Long-Term Retention of Gadolinium in Bone

The purpose of the study is to further investigate the safety of six different commercially
used Gadolinium-containing contrast agents. In order to get a better view of internal organs
such as the brain, joints and other body regions contrast agents containing Gadolinium are
often administered during magnetic resonance imaging.

Gadolinium-containing contrast agents were introduced in the 1980s, and presently many
different products are in common use. Although these agents are well tolerated, in 2006 it
was reported that some patients with severe renal failure undergoing magnetic resonance
contrast imaging developed signs of a rare condition known as Nephrogenic Systemic Fibrosis
(NSF). NSF is an extremely rare disease that has predominantly been reported in patients with
severe kidney impairment, acute kidney insufficiency due to the hepatorenal syndrome (kidney
failure in patients with advanced chronic liver disease) or in patients with acute kidney
insufficiency, who have recently had or soon expect to have a liver transplantation.

In order to collect additional clinical data on a global scale and across different agents in
common use, this study was requested by the European Medicines Agency to further investigate
whether Gadolinium in human bone and skin are retained for a long time after administration
of Gadolinium-containing contrast agents. This study has been developed to evaluate
Gadolinium retention in patients with renal function ranging from stable to severely impaired
renal function who had previously received any of the six different contrast agents within a
magnetic resonance contrast imaging procedure and who are scheduled for an orthopaedic
procedure.

For this study the patients will not be administered any research medication.

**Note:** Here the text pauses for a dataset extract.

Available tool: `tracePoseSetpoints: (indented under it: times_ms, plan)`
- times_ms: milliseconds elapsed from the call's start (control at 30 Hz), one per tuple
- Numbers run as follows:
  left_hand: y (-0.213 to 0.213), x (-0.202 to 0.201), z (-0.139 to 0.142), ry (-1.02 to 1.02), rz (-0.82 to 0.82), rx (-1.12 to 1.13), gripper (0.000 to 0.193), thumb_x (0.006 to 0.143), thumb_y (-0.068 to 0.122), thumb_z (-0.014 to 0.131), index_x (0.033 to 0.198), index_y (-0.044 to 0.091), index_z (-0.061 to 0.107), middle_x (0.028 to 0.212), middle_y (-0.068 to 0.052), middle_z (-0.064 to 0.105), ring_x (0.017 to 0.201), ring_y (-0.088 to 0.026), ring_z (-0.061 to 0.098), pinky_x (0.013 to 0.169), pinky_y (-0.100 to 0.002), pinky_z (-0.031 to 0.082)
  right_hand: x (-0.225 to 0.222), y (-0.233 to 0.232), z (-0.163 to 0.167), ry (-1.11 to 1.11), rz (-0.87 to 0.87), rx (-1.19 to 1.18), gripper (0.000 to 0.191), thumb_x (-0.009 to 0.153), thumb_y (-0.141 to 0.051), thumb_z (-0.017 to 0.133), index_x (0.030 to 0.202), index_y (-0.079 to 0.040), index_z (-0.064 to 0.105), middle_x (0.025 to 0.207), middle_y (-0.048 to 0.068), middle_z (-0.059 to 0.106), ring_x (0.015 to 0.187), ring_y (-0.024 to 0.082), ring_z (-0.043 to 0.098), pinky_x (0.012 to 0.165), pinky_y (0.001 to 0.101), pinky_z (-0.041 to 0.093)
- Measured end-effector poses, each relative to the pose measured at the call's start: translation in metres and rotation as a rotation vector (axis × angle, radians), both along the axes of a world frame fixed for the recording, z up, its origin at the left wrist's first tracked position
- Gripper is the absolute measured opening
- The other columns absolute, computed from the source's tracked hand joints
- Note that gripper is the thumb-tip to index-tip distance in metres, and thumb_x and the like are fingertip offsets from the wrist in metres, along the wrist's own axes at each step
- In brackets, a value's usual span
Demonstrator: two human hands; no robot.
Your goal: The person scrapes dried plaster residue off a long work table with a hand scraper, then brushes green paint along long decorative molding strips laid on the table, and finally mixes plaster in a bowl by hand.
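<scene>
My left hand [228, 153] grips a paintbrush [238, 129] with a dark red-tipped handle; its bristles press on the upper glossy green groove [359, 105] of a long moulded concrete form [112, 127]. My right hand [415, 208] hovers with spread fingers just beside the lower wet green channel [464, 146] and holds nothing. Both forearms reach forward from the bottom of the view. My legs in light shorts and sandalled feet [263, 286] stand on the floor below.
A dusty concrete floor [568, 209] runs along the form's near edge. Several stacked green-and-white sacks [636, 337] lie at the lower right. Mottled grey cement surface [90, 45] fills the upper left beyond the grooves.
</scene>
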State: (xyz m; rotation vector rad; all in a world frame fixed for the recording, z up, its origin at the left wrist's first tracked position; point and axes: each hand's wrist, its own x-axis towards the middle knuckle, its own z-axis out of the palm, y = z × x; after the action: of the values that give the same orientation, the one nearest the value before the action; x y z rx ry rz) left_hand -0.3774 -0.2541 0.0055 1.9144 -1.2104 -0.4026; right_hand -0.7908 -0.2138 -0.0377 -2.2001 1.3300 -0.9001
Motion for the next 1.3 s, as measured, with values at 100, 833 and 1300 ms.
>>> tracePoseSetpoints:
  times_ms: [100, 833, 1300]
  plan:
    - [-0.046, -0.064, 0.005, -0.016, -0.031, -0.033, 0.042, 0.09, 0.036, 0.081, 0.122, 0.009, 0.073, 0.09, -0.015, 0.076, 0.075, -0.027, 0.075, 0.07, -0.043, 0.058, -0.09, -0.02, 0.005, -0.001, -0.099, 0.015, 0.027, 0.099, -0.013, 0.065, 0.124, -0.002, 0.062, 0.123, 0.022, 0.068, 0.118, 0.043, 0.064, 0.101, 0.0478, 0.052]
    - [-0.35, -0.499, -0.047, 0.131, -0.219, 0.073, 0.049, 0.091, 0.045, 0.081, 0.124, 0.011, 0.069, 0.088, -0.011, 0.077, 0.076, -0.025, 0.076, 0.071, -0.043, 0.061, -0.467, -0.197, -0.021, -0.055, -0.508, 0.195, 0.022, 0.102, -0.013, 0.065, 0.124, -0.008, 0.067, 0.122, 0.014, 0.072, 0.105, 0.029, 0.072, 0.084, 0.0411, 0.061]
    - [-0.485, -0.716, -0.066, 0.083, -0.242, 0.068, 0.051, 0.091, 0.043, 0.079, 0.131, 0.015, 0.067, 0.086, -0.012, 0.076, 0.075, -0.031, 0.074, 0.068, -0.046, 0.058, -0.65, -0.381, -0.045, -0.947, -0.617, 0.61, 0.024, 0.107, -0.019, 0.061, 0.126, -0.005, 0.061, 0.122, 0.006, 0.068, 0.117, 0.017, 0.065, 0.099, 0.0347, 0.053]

Participating sites are located in Germany, Italy, Poland, Spain, Turkey, USA, Japan and
Republic of Korea.

Main Inclusion Criteria:

- Patient scheduled for an orthopaedic surgical procedure

- A minimum of 1 month has elapsed between Gadolinium contrast agent (GdCA) dose and
scheduled orthopaedic surgical procedure

- Patient belongs to one of the following subgroups with respect to the number of GdCA
doses received and the status of their renal function:

1. patient has stable impaired renal function (at least moderate impairment, eGFR ≤
60 ml/min/1.73 m2) and has received one GdCA injection at the standard dose
(0.025 mmol per kg body weight for Gadoxetic acid and 0.1 mmol per kg body weight
for all other agents) or

2. patient has stable impaired renal function (at least moderate impairment, eGFR ≤
60 ml/min/1.73 m2) and has received more than one injection of the same GdCA or

3. patient has stable normal renal function (eGFR > 60 ml/min /1.73 m2) and has
received one GdCA injection at the standard dose (0.025 mmol per kg body weight
for Gadoxetic acid and 0.1 mmol per kg body weight for all other agents) or

4. patient has stable normal renal function (eGFR > 60 ml/min/1.73 m2) who have
received more than one injection of the same GdCA

Main Exclusion Criteria:

- Patient has received different GdCAs.

- Patient has received intra-articular GdCA or per any other non-i.v. route

- Patient has received any investigational product or has participated in any other
clinical trial within 30 days prior to enrolling in this study.